_WORK ORDER_
Set the data down again so that every line matches exactly.

##### RECORDED INFORMATION

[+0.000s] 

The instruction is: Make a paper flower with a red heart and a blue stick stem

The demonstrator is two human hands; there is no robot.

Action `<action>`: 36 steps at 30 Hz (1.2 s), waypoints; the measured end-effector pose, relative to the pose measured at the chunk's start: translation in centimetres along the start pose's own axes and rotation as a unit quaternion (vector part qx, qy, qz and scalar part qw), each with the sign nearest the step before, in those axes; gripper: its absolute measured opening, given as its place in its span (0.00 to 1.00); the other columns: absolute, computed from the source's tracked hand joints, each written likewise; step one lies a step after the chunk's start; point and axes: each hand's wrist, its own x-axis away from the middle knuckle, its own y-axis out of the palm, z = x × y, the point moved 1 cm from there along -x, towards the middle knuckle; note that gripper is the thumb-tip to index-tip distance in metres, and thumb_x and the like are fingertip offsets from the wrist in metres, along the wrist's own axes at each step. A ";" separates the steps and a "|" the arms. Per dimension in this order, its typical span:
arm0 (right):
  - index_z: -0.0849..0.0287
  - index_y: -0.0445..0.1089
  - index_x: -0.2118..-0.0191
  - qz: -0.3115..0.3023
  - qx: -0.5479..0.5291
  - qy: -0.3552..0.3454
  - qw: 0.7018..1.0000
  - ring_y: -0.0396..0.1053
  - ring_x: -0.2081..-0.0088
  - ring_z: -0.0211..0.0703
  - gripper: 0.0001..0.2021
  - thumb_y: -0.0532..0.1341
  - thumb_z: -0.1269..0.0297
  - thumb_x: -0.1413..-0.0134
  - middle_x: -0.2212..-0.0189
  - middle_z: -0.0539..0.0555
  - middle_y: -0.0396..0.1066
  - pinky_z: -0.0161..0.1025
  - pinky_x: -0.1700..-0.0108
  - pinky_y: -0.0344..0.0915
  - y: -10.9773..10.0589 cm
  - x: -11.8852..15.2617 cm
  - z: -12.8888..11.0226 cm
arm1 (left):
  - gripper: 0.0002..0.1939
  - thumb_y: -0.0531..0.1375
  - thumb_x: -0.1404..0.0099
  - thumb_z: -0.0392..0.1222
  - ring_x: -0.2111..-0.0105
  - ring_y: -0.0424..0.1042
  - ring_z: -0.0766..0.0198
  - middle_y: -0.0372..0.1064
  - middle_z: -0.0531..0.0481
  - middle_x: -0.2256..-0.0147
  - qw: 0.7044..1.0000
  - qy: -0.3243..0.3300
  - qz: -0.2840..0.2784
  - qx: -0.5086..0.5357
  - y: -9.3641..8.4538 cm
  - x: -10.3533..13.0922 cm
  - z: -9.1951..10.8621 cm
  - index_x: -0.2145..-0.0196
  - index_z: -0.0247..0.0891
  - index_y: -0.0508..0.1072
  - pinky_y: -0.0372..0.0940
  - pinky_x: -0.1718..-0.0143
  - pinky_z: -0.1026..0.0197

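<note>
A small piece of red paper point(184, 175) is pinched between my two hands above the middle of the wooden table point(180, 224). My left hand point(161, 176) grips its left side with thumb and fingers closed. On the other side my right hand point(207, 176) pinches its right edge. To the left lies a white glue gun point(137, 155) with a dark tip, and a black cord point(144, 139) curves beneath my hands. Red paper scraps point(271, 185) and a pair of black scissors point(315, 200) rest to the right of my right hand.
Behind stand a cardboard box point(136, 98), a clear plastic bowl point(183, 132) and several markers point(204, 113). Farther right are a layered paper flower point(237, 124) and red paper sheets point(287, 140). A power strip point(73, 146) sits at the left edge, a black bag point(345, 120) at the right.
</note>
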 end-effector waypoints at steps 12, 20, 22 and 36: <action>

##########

_WRITTEN SOLUTION_
[+0.000s] 

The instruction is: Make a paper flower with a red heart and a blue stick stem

The demonstrator is two human hands; there is no robot.

Action `<action>`: 36 steps at 30 Hz (1.2 s), waypoints; the measured end-effector pose, relative to the pose measured at the chunk's start: translation in centimetres along the start pose's own axes and rotation as a unit quaternion (vector part qx, qy, qz and scalar part qw), each with the sign nearest the step before, in those axes; gripper: its absolute measured opening, given as its place in its span (0.00 to 1.00); the other columns: absolute, computed from the source's tracked hand joints, each written likewise; step one lies a step after the chunk's start; point and axes: each hand's wrist, its own x-axis away from the middle knuckle, its own y-axis out of the palm, z = x × y, the point moved 1 cm from there along -x, towards the middle knuckle; note that gripper is the thumb-tip to index-tip distance in metres, and thumb_x and the like are fingertip offsets from the wrist in metres, along the wrist's own axes at each step. A ";" separates the steps and a "|" the arms. Per dimension in this order, its typical span:
arm0 (right):
  - index_z: -0.0849..0.0287
  - index_y: -0.0445..0.1089
  - index_x: -0.2118..-0.0191
  - qz: -0.3115..0.3023
  - qx: -0.5479..0.5291
  - qy: -0.3552..0.3454
  - qw: 0.7018..1.0000
  - ring_y: -0.0396..0.1053
  - ring_x: -0.2081..-0.0088
  - ring_z: -0.0211..0.0703
  - gripper: 0.0001..0.2021
  - thumb_y: -0.0532..0.1341
  - thumb_z: -0.1269..0.0297
  - thumb_x: -0.1413..-0.0134
  - middle_x: -0.2212..-0.0189
  - middle_z: -0.0539..0.0555
  - middle_y: -0.0396..0.1066
  - pinky_z: -0.0161..0.1025
  - pinky_x: -0.1700..-0.0108
  - pinky_y: -0.0344..0.0915
  - y: -10.9773..10.0589 cm
  - x: -11.8852..15.2617 cm
  - z: -12.8888..11.0226 cm
arm1 (left):
  - gripper: 0.0002..0.1939
  - thumb_y: -0.0531..0.1375
  - thumb_x: -0.1404..0.0099
  - thumb_z: -0.0392..0.1222
  - ring_x: -0.2111..-0.0105
  - ring_y: -0.0424..0.1042
  - ring_z: -0.0766..0.0198
  - middle_y: -0.0372..0.1064
  - middle_z: -0.0531..0.0481
  - middle_x: -0.2256..-0.0147
  - qw: 0.7044..1.0000
  - qy: -0.3243..0.3300
  - qz: -0.2840..0.2784
  - qx: -0.5086..0.5357
  - y: -9.3641..8.4538 cm
  - x: -10.3533..13.0922 cm
  - z: -9.1951..10.8621 cm
  - index_x: -0.2145..-0.0196
  - index_z: -0.0247..0.0891
  - index_y: -0.0508..0.1072
  - pinky_y: -0.0372..0.0940
  - pinky_x: -0.1718..-0.0143
  - pinky_z: -0.1026..0.0197

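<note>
A small piece of red paper point(184, 175) is pinched between my two hands above the middle of the wooden table point(180, 224). My left hand point(161, 176) grips its left side with thumb and fingers closed. On the other side my right hand point(207, 176) pinches its right edge. To the left lies a white glue gun point(137, 155) with a dark tip, and a black cord point(144, 139) curves beneath my hands. Red paper scraps point(271, 185) and a pair of black scissors point(315, 200) rest to the right of my right hand.
Behind stand a cardboard box point(136, 98), a clear plastic bowl point(183, 132) and several markers point(204, 113). Farther right are a layered paper flower point(237, 124) and red paper sheets point(287, 140). A power strip point(73, 146) sits at the left edge, a black bag point(345, 120) at the right.
</note>
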 end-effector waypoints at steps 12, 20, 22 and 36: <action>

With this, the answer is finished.